David Earl Johnson, LICSW

4 minute read

Mental Nurse posted a wake up call for caregivers today. Please note she writes with tongue firmly inserted in cheek.

Service users are time-wasters. They want to be in hospital, are happy to be dependent on professional carers and are ready, willing and eager to become institutionalised as soon as they fall into our grasping hands. Sound familiar to anyone out there? …probably not, but now replace the general with the specific, and I wonder how many staff have either heard these words uttered from the mouths of colleagues…or even, dare I say it, have said it themselves: “Patient x shouldn’t be here, s/he’s just wasting our time…..not mad, but bad. S/he really likes being in hospital/getting a community service, and (the final convincer for anyone who thinks this is just prejudiced opinion……..) we need to discharge him/her before they get institutionalised/too dependent on us.” The last comment of course refers to the mystical processes of institutionalisation and dependence that have nothing to do with the behaviour of the professionals who are supposed to care for them. I’ve heard these comments all my nursing career, and have always thought…[GEEZ!]. How bad do their lives’ have to be that they would want to live in a mental health unit or have the likes of you visiting them at home?” I’m afraid both caregivers and consumers have witnessed this phenomena. It’s called countertransference.
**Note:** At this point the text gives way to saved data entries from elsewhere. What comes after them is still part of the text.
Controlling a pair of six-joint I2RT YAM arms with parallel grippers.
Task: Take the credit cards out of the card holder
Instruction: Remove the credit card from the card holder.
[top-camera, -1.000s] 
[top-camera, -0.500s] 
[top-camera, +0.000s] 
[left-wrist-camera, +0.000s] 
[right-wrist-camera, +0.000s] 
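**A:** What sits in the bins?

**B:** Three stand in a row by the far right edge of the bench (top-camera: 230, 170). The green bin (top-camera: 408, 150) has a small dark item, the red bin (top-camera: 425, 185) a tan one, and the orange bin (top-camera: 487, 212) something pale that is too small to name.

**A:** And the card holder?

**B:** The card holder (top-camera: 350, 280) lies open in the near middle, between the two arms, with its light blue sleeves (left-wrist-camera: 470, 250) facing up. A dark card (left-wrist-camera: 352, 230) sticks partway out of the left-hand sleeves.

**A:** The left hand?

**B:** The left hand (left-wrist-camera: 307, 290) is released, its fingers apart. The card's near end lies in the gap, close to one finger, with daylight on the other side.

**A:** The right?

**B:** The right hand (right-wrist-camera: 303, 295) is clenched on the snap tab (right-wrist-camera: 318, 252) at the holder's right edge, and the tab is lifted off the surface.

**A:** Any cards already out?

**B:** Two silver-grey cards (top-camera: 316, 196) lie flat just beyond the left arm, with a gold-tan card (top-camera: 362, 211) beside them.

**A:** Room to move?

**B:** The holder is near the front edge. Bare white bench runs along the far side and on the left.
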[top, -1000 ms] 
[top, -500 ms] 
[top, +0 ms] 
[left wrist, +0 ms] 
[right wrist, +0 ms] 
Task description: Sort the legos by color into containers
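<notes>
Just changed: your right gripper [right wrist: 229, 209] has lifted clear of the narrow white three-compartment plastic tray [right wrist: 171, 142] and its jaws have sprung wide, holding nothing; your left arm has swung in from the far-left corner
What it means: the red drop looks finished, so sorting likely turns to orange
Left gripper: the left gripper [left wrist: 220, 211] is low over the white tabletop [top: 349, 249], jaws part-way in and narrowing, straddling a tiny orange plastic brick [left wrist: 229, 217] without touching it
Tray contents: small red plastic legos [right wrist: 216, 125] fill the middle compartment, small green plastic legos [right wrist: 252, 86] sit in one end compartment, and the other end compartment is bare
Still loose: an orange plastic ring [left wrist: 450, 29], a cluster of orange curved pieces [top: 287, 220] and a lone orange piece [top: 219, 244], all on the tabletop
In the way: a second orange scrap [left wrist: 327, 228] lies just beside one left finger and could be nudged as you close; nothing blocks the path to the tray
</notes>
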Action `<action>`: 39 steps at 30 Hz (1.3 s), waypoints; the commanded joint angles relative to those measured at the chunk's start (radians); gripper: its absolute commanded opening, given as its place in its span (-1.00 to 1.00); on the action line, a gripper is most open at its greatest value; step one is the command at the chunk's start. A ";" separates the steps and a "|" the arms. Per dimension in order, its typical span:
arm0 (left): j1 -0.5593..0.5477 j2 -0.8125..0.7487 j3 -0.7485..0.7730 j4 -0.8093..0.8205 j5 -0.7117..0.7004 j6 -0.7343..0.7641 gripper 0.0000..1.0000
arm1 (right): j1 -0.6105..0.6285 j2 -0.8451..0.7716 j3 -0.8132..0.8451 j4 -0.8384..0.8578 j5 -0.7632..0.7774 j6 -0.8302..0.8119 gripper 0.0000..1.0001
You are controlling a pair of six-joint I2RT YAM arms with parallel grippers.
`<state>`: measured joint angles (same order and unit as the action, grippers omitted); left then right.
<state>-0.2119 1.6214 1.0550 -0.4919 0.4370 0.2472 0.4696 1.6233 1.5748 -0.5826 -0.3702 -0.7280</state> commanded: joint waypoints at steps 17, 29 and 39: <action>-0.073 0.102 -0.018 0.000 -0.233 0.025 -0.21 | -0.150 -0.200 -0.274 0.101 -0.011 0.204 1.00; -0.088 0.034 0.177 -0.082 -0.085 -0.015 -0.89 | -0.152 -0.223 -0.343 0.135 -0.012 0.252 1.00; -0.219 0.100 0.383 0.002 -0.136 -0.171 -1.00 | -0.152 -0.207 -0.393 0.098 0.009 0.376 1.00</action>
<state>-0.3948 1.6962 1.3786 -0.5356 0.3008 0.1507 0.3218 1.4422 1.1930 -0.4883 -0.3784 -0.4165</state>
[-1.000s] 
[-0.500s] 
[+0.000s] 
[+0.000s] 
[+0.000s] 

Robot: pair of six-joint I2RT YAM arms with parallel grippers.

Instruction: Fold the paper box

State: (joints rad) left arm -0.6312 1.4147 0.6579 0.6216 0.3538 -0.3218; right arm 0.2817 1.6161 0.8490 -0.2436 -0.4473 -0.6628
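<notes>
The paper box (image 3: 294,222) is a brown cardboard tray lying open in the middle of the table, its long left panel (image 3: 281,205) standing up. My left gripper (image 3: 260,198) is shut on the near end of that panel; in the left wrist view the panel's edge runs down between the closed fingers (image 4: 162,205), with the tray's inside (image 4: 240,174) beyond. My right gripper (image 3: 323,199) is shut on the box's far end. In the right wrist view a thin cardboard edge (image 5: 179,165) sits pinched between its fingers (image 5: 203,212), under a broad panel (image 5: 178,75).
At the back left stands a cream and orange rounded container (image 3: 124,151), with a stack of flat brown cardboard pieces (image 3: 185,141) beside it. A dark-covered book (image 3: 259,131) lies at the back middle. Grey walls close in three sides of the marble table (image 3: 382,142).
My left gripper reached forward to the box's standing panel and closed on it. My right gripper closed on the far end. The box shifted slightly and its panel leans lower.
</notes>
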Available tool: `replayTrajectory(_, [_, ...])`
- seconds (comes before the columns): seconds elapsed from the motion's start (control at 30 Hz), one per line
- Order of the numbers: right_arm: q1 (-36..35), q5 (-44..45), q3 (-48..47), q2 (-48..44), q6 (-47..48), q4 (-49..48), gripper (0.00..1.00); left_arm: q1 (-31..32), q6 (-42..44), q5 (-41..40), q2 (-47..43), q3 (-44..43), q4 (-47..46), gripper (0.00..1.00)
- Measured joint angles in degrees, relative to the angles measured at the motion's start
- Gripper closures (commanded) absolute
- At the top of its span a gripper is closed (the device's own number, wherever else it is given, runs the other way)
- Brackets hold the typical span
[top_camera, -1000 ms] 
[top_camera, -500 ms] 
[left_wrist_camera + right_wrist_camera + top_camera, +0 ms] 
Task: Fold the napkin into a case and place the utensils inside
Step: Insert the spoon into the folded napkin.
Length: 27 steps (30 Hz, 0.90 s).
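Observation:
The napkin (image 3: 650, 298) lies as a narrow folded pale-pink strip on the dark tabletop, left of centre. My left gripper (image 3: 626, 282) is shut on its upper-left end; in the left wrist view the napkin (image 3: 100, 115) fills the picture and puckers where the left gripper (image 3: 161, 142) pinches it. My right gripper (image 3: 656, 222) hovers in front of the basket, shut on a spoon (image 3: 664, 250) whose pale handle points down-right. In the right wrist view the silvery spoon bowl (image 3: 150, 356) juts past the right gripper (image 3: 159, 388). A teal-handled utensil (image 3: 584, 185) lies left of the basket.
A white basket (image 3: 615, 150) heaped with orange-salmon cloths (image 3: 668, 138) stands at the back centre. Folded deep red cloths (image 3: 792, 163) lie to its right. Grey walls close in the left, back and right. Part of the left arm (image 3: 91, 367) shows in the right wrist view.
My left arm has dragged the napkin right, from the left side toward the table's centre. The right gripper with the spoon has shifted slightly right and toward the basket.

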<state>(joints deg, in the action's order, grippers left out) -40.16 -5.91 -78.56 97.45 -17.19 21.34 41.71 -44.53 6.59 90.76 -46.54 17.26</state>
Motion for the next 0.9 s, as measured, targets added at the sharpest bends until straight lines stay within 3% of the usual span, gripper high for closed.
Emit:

Freud introduced the term countertransference a few years before he wrote the bulk of his papers on technique, although he never devoted a special study to it. It was considered roughly as the obverse of transference, the repetition of the analyst’s irrational, previously acquired attitudes, now directed toward the patient, and was assumed to be absent except in situations in which the therapist was inadequately analyzed. Freud deemed it to be the obligation of the analyst to eliminate such unconscious reactions as obstacles to treatment.

Caregivers, being human beings, get frustrated and overwhelmed and tempted to blame others for their feelings. Unfortunately, despite all the admonitions about “unprofessional behavior” in graduate school, in my experience, it’s a topic that comes up in the professional setting less often than it should. As students, at least some professionals are humbled by the experience of intensive supervision. Topics such as the students’ mood, recent stressors, feelings about their clients, as well as tone and choice of words come up as a routine part of supervision. I had that experience and am forever grateful, as are, I’m sure, my clients.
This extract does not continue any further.